** What the exercise asks **
Repeat exactly the lines from the first line of the records through the line containing "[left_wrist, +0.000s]", and nothing more.

** Supplied data **

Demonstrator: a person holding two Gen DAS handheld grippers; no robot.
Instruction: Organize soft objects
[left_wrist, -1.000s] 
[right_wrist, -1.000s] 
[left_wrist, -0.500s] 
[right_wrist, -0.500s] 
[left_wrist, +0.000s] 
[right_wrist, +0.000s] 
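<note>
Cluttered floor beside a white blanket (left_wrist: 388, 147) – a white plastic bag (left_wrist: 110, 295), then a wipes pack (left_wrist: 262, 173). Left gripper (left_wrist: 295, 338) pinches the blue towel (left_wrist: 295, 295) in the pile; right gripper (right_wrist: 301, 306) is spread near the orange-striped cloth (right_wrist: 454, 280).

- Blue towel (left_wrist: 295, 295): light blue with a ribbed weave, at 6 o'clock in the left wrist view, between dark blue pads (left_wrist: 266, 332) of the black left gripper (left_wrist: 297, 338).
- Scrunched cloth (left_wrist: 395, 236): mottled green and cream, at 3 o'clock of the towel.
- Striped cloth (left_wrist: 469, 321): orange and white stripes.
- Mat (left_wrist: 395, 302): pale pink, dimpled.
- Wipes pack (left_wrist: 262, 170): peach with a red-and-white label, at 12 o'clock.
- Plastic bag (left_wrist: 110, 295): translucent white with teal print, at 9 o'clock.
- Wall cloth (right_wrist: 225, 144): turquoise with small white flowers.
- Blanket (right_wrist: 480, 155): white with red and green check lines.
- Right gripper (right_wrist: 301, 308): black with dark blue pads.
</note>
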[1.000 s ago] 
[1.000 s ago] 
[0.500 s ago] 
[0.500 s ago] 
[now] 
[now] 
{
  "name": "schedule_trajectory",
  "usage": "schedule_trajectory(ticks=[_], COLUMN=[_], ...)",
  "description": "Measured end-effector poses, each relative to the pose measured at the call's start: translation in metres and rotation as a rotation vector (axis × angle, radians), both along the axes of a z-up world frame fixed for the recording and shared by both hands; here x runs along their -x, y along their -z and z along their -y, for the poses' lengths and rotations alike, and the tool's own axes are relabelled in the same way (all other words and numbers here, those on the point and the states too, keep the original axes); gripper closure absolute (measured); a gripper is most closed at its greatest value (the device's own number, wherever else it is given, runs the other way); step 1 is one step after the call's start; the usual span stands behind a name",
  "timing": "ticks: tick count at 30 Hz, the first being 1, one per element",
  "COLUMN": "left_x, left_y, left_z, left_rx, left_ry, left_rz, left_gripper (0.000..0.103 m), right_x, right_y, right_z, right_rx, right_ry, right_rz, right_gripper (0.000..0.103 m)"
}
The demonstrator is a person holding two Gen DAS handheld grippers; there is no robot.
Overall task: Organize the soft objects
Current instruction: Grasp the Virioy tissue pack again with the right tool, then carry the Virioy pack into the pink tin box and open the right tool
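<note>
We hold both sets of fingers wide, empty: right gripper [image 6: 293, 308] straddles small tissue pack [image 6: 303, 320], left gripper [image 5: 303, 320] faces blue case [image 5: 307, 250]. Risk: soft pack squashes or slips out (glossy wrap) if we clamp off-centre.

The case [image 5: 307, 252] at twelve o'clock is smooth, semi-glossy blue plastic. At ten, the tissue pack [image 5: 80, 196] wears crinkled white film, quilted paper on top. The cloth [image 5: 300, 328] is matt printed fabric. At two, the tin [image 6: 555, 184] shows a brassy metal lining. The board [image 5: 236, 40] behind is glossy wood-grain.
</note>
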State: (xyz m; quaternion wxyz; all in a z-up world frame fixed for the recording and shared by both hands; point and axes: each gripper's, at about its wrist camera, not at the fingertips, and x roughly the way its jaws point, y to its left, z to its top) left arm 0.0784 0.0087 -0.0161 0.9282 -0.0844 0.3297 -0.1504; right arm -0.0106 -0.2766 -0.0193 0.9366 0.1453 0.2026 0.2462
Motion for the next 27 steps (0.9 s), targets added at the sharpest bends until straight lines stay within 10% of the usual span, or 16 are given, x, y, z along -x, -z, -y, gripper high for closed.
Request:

** Solution **
Demonstrator: a person holding two Gen DAS handheld grippers; no robot.
Instruction: Organize soft objects
[left_wrist, -1.000s] 
[right_wrist, -1.000s] 
[left_wrist, -0.500s] 
[right_wrist, -0.500s] 
[left_wrist, +0.000s] 

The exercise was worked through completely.